> **Input data**
%%

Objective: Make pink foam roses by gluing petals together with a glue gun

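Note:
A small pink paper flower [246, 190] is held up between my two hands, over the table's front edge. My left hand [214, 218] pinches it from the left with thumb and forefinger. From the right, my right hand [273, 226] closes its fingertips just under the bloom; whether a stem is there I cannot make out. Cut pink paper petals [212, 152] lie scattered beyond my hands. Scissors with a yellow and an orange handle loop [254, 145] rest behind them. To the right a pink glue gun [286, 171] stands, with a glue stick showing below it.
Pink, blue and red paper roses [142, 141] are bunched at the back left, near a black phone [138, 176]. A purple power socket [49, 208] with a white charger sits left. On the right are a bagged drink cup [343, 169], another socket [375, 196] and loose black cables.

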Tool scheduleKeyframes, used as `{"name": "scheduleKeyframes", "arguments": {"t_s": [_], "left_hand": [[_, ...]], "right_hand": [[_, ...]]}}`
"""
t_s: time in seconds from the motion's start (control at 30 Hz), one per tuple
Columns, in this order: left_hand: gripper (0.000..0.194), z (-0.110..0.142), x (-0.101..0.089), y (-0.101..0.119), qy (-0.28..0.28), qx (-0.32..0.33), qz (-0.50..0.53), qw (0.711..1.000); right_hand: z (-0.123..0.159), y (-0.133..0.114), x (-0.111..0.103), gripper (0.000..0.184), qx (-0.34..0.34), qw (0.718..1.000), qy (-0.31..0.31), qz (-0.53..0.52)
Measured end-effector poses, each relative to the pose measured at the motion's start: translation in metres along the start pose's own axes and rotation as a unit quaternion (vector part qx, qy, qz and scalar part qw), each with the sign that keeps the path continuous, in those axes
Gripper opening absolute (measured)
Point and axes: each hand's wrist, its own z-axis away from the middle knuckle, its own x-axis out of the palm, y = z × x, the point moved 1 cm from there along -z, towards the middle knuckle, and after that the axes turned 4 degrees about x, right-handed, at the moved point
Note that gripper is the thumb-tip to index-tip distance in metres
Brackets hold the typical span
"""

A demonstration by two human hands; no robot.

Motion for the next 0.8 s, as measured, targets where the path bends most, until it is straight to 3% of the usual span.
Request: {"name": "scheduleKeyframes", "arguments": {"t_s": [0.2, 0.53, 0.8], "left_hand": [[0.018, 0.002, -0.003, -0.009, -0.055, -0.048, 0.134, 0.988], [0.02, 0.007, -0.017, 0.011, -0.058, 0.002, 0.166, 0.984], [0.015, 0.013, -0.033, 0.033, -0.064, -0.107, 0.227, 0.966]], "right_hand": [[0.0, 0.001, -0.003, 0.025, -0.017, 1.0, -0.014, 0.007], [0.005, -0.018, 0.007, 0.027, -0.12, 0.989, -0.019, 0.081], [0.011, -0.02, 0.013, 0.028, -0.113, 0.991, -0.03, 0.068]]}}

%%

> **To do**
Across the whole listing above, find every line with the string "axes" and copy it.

> **Completed task**
Measured end-effector poses, each relative to the pose measured at the motion's start: translation in metres along the start pose's own axes and rotation as a unit quaternion (vector part qx, qy, qz and scalar part qw), each with the sign that keeps the path continuous, in those axes
Point and axes: each hand's wrist, its own z-axis away from the middle knuckle, its own x-axis out of the palm, y = z × x, the point moved 1 cm from there along -z, towards the middle knuckle, and after that the axes turned 4 degrees about x, right-handed, at the moved point

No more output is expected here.